Melissa Rérat, L’art vidéo au féminin, Emmanuelle Antille, Elodie Pong, Pipilotti Rist
Boucs à nier et disparition des sirènes
En prélude de son ouvrage sur trois vidéastes suisses de premier plan, Mélissa Rérat rappelle que, dans la pratique d’un tel art, trop longtemps et uniquement il n’y eut que des papas. Mais faire fonctionner la vidéo au masculin permettait de montrer moins sous couvert toutefois de montrer plus. Entendons exhiber des corps des sirènes, techniciennes de surface des fantasmes masculins et pour que les draps s’en teignent. Mais avec (entre autres) les trois Suissesses il en va autrement. Des scénographies rêvées d’Emmanuelle Antille (« Wouldn’t it be nice », « Angels Camp ») aux jeux de rôle drôlatiques forgés de pop culture d’Elodie Pong (« Je suis une bombe », « After The Empire ») aux délires hystériques de Pipilotti Rist (« I’m Not The Girl Who Misses Much », « Blutclip »), le féminin gagne en factures et postures. Le féminin s’y démultiplie de la femme fatale à la vamp, de la mère nourricière ou dévorante.

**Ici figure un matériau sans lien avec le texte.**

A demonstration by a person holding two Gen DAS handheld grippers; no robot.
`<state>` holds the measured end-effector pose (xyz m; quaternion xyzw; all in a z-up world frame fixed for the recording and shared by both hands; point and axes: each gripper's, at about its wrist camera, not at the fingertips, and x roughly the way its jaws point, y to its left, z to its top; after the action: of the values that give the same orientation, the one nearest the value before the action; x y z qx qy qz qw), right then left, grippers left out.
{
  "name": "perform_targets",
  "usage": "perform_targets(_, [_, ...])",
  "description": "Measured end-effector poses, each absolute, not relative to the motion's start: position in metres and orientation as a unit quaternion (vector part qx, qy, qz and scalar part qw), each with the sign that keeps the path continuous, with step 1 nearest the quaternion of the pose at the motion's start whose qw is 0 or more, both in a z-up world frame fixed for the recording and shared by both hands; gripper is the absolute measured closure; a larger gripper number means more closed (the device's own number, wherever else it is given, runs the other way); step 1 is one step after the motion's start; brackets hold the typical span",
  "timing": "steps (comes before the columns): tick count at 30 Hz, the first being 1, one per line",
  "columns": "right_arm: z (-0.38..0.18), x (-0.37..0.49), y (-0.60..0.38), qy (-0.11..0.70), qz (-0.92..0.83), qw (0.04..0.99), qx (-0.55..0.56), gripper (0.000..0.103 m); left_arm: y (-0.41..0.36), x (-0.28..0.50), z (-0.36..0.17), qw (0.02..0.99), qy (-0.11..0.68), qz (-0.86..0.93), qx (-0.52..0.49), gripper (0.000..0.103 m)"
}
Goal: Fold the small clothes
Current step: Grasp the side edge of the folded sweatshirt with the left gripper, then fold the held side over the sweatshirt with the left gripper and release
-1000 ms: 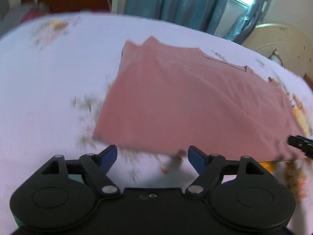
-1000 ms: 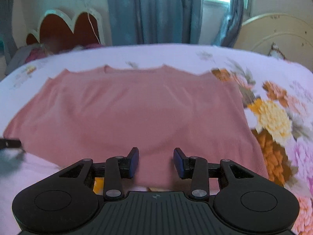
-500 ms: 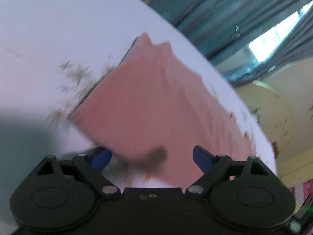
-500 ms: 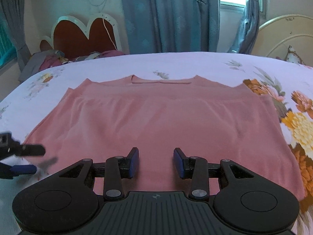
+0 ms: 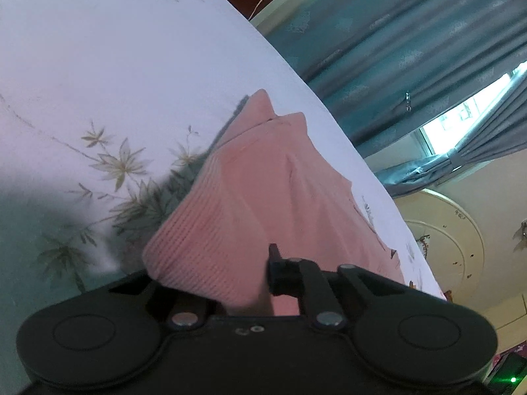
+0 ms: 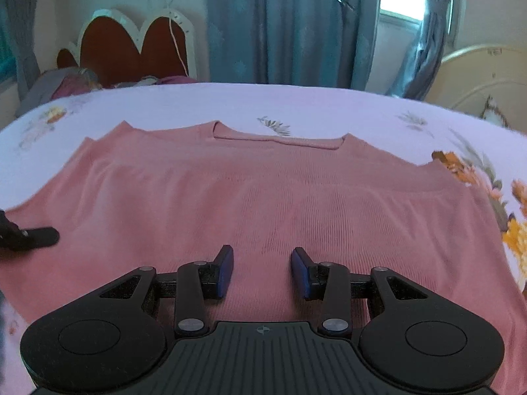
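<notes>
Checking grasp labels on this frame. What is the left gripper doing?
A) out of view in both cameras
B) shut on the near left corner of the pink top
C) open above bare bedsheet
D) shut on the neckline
B: the left gripper has just been closing, and in its own view the ribbed corner of the pink top bunches up between its jaws.

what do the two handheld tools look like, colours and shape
Both are matte black plastic. The right tool has two round side housings, silver pivot screws, linked arms, a ribbed centre plate with a small crosshair mark, and blue pads on its fingers. The left tool shares the round housings and silver screws.
</notes>
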<state>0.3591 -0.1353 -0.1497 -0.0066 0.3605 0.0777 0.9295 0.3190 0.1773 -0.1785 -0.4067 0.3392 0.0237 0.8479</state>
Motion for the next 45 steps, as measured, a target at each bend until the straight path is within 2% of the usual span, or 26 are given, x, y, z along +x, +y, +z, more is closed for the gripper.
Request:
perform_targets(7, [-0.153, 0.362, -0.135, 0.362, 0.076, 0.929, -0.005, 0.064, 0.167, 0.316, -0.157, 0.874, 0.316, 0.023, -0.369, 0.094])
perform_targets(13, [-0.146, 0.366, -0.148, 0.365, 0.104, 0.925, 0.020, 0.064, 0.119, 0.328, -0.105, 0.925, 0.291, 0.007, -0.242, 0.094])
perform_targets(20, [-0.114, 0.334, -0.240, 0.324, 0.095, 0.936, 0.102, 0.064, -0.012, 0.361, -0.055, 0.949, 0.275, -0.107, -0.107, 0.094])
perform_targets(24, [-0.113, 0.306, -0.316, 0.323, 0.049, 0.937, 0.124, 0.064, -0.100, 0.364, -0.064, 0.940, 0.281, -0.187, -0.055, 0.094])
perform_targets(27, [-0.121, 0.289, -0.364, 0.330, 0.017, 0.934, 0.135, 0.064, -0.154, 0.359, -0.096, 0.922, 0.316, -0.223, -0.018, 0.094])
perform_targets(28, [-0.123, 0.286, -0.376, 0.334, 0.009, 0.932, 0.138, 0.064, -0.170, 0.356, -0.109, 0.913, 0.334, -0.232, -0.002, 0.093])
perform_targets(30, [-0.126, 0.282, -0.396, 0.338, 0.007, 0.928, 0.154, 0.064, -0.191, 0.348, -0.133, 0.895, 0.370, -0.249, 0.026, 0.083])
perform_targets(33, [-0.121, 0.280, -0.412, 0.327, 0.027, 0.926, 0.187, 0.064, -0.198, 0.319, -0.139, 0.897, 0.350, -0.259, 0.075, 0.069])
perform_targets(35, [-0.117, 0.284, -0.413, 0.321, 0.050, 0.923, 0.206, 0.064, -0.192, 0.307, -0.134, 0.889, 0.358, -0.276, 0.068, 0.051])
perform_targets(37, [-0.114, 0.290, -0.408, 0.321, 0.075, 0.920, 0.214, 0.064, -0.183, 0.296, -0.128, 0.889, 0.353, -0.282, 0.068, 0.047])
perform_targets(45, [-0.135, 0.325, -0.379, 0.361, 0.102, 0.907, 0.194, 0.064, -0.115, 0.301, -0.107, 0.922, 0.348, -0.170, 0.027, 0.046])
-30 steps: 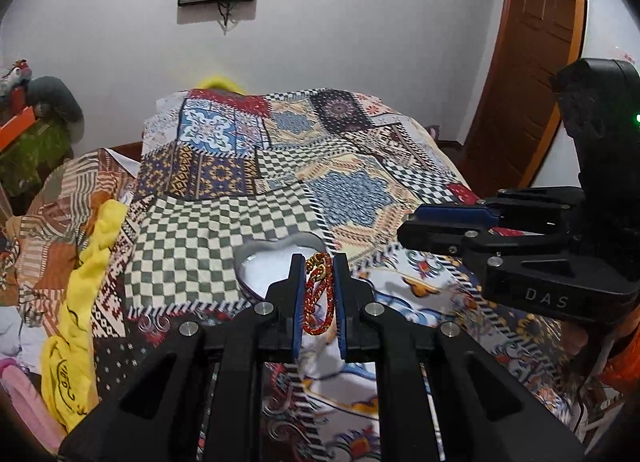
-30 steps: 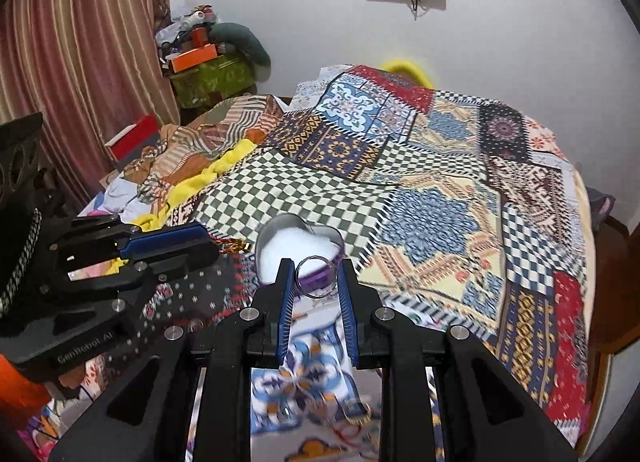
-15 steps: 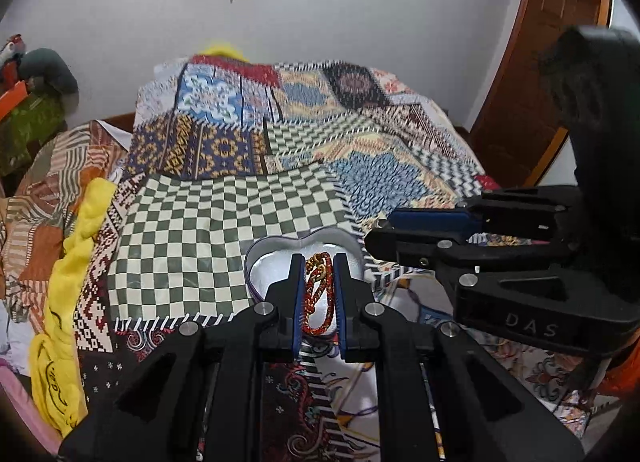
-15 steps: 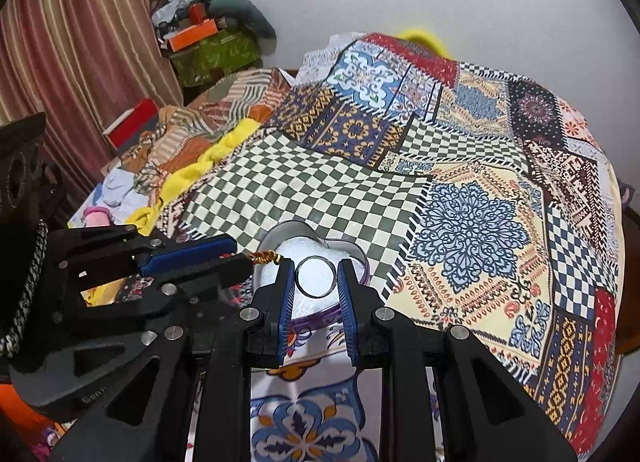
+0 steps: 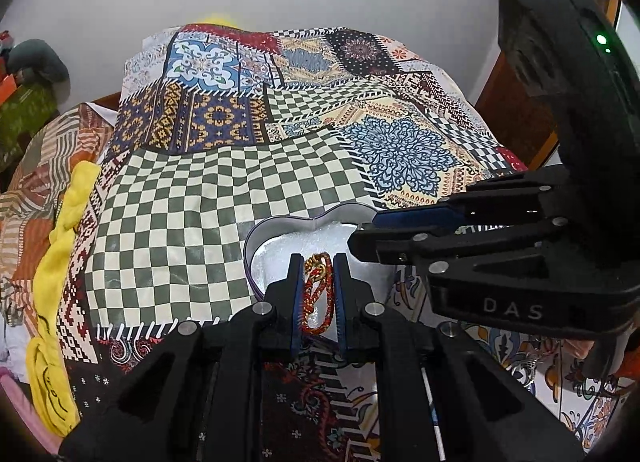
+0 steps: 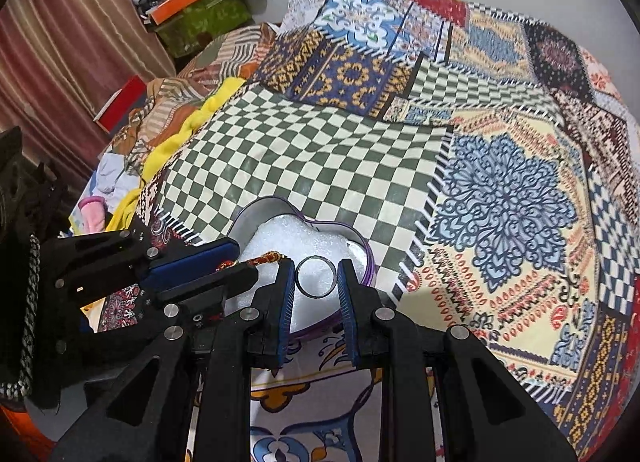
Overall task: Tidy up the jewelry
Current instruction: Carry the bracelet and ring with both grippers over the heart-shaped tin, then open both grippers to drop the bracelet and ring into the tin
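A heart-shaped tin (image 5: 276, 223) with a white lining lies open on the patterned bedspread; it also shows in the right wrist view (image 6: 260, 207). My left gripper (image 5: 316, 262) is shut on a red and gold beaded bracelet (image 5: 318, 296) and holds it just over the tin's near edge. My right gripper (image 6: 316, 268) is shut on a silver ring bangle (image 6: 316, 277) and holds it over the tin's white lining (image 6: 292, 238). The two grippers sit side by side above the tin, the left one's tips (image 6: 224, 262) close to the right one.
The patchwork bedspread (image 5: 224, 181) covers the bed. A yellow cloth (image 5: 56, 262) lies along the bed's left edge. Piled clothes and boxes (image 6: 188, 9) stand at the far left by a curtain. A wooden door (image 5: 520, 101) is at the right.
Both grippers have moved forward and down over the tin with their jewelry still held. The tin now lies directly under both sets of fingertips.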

Mélissa Rérat explique comment par leurs vidéos les trois suissesses vidéastes se veulent des sorcières dégingandées. Elles affranchissent les images de leurs poids officiels et « mâlins ». Les modèles en vogue sont remplacés par leurs drôles cadavres exquis. Avec elles, ils ne font pas que se retourner dans leur tombe : ils dansent des sarabandes infernales ; de quoi faire ravaler à Lars von Trier son dentier.

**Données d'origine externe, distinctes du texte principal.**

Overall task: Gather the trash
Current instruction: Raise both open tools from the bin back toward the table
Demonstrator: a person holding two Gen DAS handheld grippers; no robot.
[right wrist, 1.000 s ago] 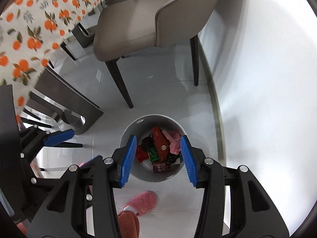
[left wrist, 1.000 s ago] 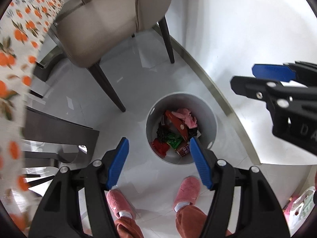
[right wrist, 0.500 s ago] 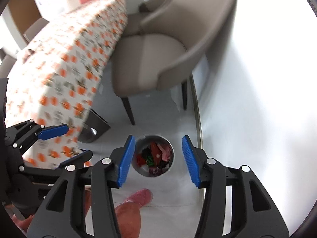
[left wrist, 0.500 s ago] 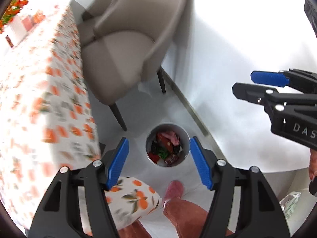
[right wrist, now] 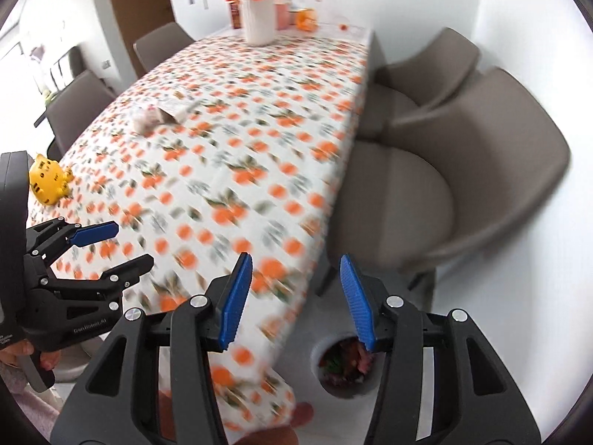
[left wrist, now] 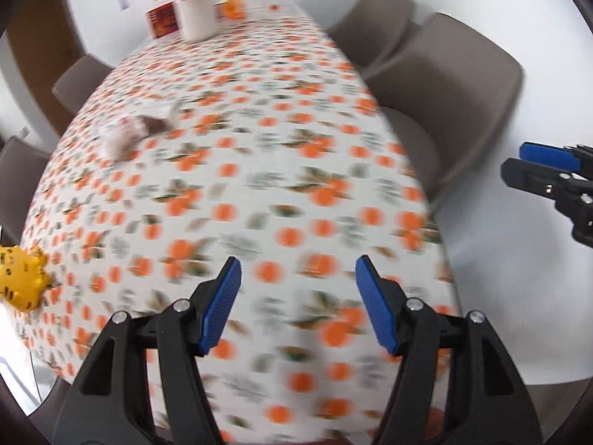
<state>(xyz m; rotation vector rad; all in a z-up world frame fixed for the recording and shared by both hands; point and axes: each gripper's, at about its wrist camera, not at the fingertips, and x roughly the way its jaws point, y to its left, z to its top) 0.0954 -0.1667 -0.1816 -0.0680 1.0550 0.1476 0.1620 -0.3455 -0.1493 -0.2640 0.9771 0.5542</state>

Il ne s’agit plus de jouer du flutiau dans la chapelle sacrée sous prétexte d’y mettre le feu avant la récompense. Les Suissesses se font vipères et vitupèrent visuellement. Elles « diluvent » sans pitié pour le phallus symbolique. Il en sera sans doute fort « Marie » mais si cette dernière ne couche pas là. Elles articulent le « filmique » selon des gymnastiques acrobatiques. Une manière de jeter un seau d’eau sur les chiens et leur queue mentale penaude – sauf à savoir jouir d’images où les fantasmes ont mieux à faire qu’à repousser comme du chiendent.

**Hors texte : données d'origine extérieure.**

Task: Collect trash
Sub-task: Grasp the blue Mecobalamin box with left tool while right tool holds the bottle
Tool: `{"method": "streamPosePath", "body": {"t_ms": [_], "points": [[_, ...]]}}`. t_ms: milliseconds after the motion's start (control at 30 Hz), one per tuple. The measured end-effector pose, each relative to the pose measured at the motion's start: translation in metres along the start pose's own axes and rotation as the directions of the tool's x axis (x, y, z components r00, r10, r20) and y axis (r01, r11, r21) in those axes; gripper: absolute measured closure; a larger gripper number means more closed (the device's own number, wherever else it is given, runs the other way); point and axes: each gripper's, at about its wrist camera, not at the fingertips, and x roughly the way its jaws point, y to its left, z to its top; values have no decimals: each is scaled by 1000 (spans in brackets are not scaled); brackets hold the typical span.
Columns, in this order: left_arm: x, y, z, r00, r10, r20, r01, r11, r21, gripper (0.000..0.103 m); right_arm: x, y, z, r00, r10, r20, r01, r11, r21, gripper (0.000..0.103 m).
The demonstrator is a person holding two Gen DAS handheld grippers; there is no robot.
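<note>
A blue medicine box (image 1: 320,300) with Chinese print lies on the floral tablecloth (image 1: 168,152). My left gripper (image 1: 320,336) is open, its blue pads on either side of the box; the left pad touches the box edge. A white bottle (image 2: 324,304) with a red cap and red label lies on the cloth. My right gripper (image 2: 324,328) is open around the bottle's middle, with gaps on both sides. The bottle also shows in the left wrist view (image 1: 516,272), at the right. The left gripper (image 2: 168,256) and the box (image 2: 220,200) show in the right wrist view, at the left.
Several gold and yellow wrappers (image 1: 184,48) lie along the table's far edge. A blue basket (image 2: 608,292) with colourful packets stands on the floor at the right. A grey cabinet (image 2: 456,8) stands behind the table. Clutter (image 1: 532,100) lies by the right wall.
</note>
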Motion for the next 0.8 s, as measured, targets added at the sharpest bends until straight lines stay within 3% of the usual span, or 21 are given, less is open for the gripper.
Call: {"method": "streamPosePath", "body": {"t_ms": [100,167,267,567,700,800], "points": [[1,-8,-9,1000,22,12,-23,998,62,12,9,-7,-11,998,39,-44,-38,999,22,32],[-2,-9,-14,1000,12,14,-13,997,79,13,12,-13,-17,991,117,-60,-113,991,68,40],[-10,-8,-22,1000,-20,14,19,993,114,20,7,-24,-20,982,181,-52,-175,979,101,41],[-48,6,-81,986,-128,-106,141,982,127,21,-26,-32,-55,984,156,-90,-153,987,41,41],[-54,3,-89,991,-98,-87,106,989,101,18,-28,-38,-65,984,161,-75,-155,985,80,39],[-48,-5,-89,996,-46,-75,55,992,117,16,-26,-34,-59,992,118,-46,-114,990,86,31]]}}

Universitaire, ce livre restera néanmoins une référence et un appel. Il montre comment des vidéastes femmes font grincer ce qui colle aux quintes comme aux tierces. Chaque vidéo écorche, agrafe une manière de voir. Les artistes rappellent que si l’envie maternelle inconsciente ne passe pas, elle se retourne en corps inédit. L’épi ne s’y mouille pas forcément ni ne s’enfonce dans la hure. C’est ainsi que l’image féminine entonne ses gloria loin du lait maternant. Les vidéos font sauter le loquet des lois du père O.K. et renoncent au jus de pater. Ce sont des épreuves de désobéissance civile. Voilà l’homme reclus au rang de bouc à nier.
Contre les anesthésies et les faux pas de faux papas, les trois vidéastes sortent la femme du rang de marionnette dont l’homme tire les ficelles. Il convient de suivre leurs parcours pour comprendre de quoi le mâle est fait et la femme refaite. Dans la forêt de telles vidéos, l’image met le feu. Le cerveau garde pourtant ses rêves parce qu’Eve n’est plus traitée en viande. Surgissent bien des fables nouvelles. S’y déploie de l’histoire ceinte en diablesse.
jean-paul gavard-perret
Melissa Rérat, L’art vidéo au féminin, Emmanuelle Antille, Elodie Pong, Pipilotti Rist, Presses polytechniques et universitaires romandes, EPFL, RLC, Lausanne, 2014.